Now, here's how that release is playing out in the media: "While natural selection is best known for weeding out the weak, it may also be partly responsible for the apparent rise of some disorders, such as autism, autoimmune diseases and reproductive cancers, according to researchers." (MSNBC)
"Pressures from evolution may explain the rise of autism, cancer and autoimmune disease. Researchers believe that taking a broader evolutionary perspective to health can reduce suffering and the risk of death." (Digital Journal)

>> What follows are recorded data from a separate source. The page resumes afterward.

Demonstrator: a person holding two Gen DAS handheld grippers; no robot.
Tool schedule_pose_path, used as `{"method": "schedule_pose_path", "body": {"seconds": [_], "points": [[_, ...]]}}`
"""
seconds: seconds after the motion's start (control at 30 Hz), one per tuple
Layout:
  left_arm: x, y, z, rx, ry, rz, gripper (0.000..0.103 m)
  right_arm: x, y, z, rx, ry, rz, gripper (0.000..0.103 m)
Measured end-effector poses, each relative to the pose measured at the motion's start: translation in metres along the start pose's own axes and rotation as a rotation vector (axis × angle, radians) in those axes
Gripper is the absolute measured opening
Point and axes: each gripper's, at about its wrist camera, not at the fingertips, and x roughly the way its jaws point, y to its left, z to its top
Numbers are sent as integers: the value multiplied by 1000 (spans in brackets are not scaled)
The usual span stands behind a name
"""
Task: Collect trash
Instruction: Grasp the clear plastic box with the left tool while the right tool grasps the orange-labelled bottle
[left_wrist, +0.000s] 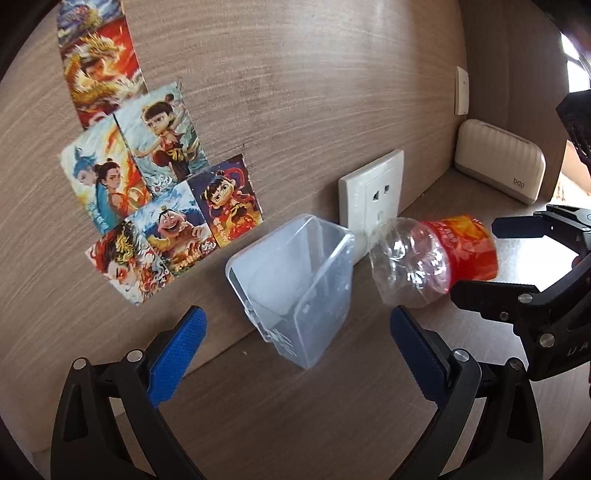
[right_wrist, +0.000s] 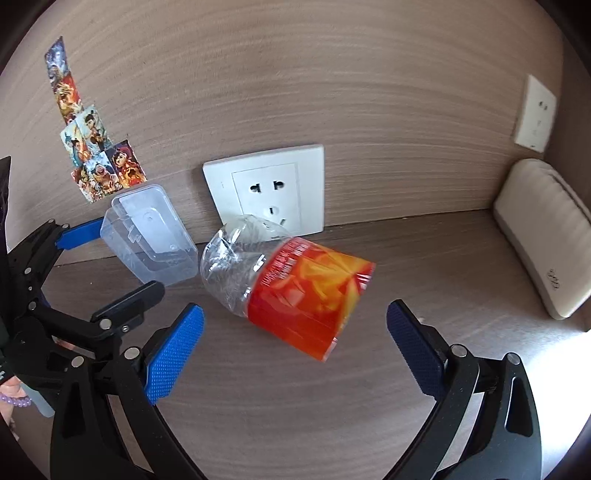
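A cut plastic bottle bottom with a red-orange label (right_wrist: 291, 291) lies on its side on the wooden desk, against the wall socket; it also shows in the left wrist view (left_wrist: 432, 260). A clear plastic box (left_wrist: 295, 284) leans against the wall left of it, also in the right wrist view (right_wrist: 149, 238). My left gripper (left_wrist: 295, 350) is open, its blue pads either side of the box, just short of it. My right gripper (right_wrist: 295, 350) is open, close in front of the bottle piece, not touching it. Its black fingers (left_wrist: 517, 258) straddle the label end in the left wrist view.
A white wall socket (right_wrist: 269, 188) sits behind the bottle piece. A beige ribbed case (right_wrist: 543, 236) lies at the right by the side wall, under a second socket (right_wrist: 535, 114). Cartoon picture cards (left_wrist: 147, 195) are stuck on the wood wall at left.
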Motion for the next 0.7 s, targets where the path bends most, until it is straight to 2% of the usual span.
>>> {"method": "schedule_pose_path", "body": {"seconds": [0.13,0.27,0.33,0.37,0.43,0.5,0.57,0.63,0.7], "points": [[9,2,3,28,5,-72,97,13,-3,6,42,26,28,99],[19,-12,6,108,13,-79,97,24,1,13,50,42,33,99],[22,-16,9,135,14,-91,96,27,3,17,47,30,-1,99],[23,-17,10,142,12,-101,96,29,2,18,57,37,17,99],[24,-19,13,151,8,-123,87,36,2,23,84,59,49,99],[28,-22,16,163,15,-153,87,45,5,28,69,59,-8,100],[29,-24,18,180,15,-168,86,48,3,30,74,59,-28,100],[30,-24,18,187,12,-173,77,50,-4,31,106,48,-15,100],[31,-25,20,188,10,-131,51,47,-15,30,141,33,-35,99]]}}
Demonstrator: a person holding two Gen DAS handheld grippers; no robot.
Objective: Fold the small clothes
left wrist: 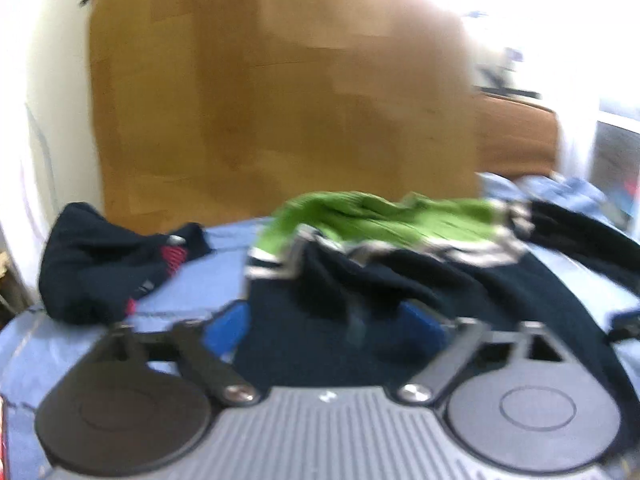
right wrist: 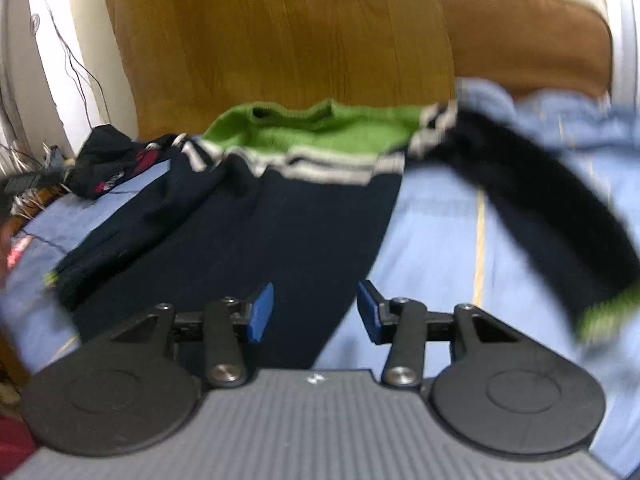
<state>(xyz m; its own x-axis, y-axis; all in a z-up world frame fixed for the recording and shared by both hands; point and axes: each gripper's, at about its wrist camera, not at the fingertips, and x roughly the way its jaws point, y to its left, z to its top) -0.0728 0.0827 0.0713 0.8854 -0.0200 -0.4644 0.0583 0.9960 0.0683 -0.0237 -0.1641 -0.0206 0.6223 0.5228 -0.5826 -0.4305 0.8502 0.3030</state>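
Blue bedsheet [right wrist: 436, 220] bore a navy-green sweater [right wrist: 280, 232]; left gripper [left wrist: 326, 326] and right gripper [right wrist: 316, 312] gaped empty at six o'clock.

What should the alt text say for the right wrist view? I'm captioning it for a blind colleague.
A small navy sweater with a green yoke and grey stripes lies spread on a light blue bedsheet, one sleeve flung right. The right gripper, blue fingers apart, sits over its hem, gripping nothing.

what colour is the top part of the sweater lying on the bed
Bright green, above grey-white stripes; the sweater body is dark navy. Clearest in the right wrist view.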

"The subtle but ongoing pressures of human evolution could explain the seeming rise of disorders such as autism, autoimmune diseases, and reproductive cancers, researchers write in the Proceedings of the National Academy of Sciences." (Science Daily)
The common thread here is a claim in the lede that evolution can explain "the seeming rise" of this, that, or the other. Nonsense. Those rises have been recorded in a matter of decades, not to say years. Unless you believe in LaMarck, there is no way in the world the chart of autism cases shown above can be explained by natural selection. Even with teen pregnancy booming, there is simply no time here for evolution to do its thing.

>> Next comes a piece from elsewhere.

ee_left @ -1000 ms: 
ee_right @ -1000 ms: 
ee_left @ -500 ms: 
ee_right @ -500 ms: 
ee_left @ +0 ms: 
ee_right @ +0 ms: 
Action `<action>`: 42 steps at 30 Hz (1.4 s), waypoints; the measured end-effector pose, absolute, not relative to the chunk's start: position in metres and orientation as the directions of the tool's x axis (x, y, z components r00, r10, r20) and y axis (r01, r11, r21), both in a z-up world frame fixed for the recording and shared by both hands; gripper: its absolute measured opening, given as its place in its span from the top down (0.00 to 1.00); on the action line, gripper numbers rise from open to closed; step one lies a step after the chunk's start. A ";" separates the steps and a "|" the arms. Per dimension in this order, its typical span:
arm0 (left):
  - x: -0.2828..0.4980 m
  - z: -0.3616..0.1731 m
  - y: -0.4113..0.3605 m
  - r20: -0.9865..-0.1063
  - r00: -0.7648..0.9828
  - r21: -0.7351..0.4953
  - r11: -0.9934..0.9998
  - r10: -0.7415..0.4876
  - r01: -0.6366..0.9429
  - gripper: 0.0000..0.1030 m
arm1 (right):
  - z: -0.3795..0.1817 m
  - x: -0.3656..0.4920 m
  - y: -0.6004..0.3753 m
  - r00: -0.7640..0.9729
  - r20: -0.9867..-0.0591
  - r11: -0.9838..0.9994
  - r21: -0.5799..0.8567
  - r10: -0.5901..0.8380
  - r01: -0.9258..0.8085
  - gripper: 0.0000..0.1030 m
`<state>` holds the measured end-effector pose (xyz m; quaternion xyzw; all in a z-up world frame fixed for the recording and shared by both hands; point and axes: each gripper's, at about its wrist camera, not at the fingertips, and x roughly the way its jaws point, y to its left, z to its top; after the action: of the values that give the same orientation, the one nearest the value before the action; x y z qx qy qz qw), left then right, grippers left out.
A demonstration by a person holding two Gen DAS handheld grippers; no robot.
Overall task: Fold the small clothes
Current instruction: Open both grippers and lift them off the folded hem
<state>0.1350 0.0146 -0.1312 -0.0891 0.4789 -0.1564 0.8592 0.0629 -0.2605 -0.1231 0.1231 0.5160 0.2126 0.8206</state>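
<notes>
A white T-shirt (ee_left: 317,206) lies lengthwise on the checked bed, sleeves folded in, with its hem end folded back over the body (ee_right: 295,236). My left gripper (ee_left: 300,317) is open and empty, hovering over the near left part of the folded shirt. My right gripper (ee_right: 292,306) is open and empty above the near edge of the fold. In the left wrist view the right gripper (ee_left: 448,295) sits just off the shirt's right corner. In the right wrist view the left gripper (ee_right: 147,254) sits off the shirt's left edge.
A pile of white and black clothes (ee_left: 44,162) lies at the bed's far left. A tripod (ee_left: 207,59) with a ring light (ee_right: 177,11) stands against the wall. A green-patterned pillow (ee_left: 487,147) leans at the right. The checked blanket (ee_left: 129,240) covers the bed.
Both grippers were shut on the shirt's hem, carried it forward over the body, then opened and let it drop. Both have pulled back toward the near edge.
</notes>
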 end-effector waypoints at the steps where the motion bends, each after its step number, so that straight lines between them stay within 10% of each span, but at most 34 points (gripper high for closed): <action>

What is actually going on with the explosion of autism, allergy, and cancer cases is more probably a rise in diagnoses (or overdiagnoses), combined with the unmasking of some diseases that would not have had the chance to emerge in earlier times, because something else would have killed the poor sod first. Cancer is a prime example. When you double the life expectancy of people by suppressing infectious disesase (as we did in the 20th century), you have to expect far more cancer cases.
This does not mean that evolutionary medicine is bunk. On the contrary, along with genomics and proteomics, it is the future of authentic medicine. From what I can glean from the National Academies of Science page on the Sackler symposium, no one was proposing that evolution explains the *rise* in diagnoses of autism, cancer, asthma, etc.
There may well be plausible evolutionary explanations for the prevalence of these conditions in relation to our ancestors or primate relatives, but they can't explain what we've seen in recent decades. With the exception of microbial evolution, the timescales are simply out of whack.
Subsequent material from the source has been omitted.